(Your assignment): The exact lines of the listing, from its first through the line that contains "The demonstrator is", are to make up the answer, and pictures are to be left out.
════════════════════
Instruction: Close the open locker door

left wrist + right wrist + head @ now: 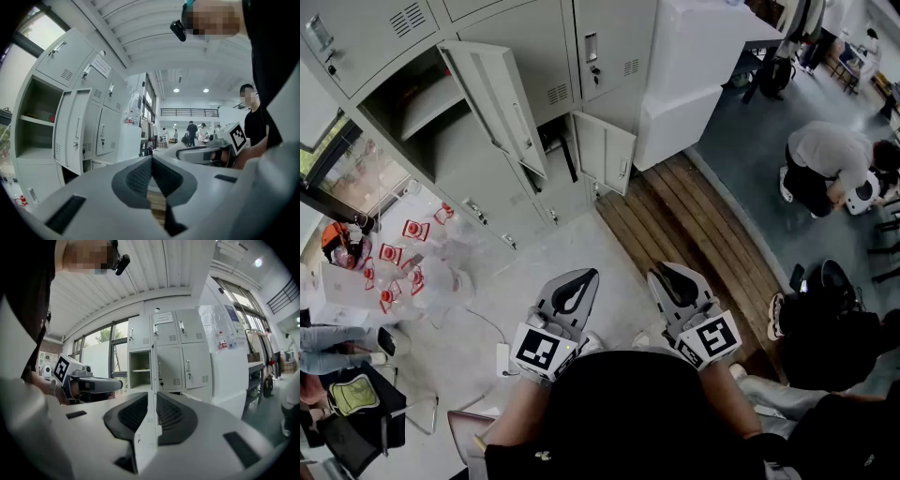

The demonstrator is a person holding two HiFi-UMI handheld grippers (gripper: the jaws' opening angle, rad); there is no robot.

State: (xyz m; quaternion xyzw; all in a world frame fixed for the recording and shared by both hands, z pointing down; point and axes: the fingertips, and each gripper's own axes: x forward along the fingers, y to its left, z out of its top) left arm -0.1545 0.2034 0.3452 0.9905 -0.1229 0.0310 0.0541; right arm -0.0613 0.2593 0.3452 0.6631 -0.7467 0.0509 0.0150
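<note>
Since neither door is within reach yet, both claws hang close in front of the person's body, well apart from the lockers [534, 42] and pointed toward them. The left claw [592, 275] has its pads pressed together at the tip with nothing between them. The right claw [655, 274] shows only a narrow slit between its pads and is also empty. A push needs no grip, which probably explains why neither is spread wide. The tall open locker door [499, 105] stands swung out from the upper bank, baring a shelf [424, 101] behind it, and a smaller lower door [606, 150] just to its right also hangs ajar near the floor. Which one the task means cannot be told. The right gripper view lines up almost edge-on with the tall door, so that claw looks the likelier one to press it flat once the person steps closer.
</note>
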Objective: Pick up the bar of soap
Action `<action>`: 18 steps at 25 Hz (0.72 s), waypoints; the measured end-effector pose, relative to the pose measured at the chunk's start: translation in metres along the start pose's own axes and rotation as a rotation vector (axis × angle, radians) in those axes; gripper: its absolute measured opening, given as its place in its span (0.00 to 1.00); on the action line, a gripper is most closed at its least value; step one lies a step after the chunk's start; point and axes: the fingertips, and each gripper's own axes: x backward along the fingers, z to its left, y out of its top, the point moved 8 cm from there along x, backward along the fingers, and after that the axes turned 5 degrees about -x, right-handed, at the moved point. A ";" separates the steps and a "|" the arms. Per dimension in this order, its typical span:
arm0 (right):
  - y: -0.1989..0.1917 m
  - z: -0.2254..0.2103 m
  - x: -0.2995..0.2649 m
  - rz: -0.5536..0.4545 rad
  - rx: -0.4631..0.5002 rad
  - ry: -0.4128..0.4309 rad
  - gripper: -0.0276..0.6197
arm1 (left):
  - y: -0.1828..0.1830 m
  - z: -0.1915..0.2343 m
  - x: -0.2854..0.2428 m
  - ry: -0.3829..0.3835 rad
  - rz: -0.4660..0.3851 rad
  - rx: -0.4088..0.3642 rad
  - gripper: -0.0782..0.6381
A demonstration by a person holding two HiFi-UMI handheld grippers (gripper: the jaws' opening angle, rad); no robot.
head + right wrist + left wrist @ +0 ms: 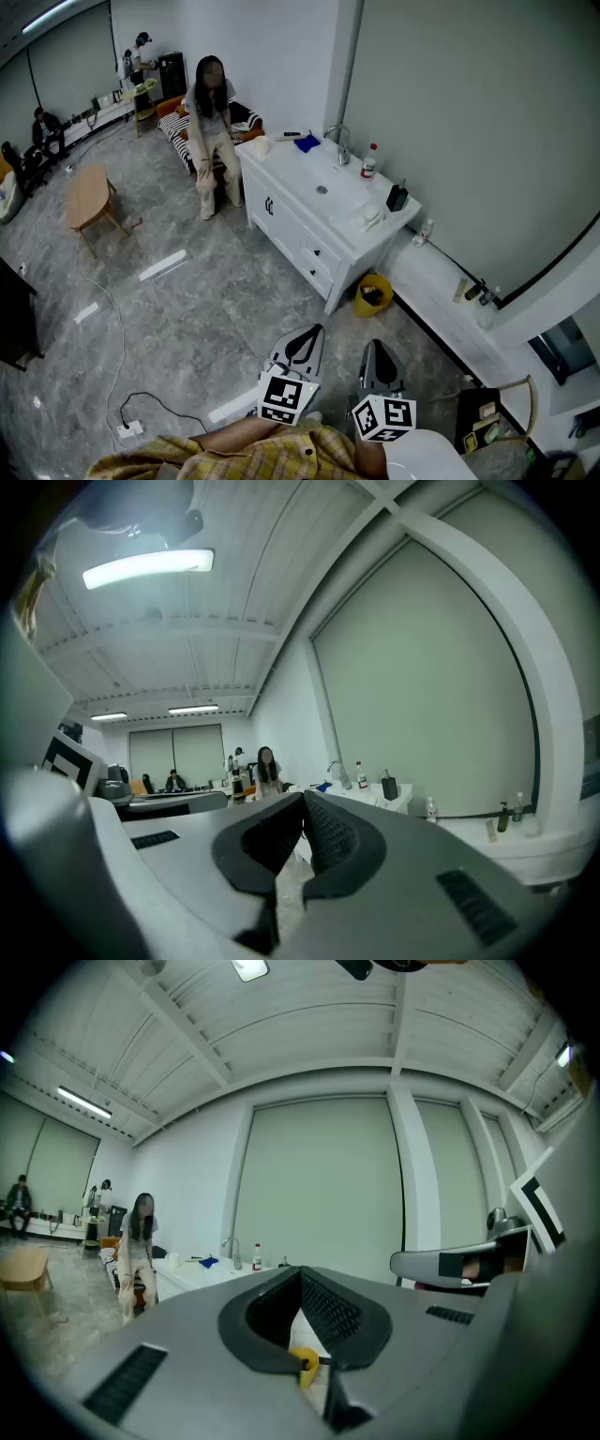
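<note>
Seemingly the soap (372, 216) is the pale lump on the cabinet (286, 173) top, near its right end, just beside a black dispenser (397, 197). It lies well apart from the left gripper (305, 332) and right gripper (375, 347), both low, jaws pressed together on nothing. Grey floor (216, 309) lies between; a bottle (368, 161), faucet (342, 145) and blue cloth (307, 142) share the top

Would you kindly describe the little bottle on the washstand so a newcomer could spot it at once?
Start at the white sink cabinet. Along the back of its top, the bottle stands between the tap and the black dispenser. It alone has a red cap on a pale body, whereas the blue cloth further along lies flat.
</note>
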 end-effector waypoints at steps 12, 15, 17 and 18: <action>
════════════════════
(Expected answer):
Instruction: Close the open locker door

left wrist + right wrist + head @ now: 

The demonstrator is a person holding two HiFi-UMI handheld grippers (gripper: the jaws' opening angle, rad); there is no robot.

Nothing else is needed to complete the exercise.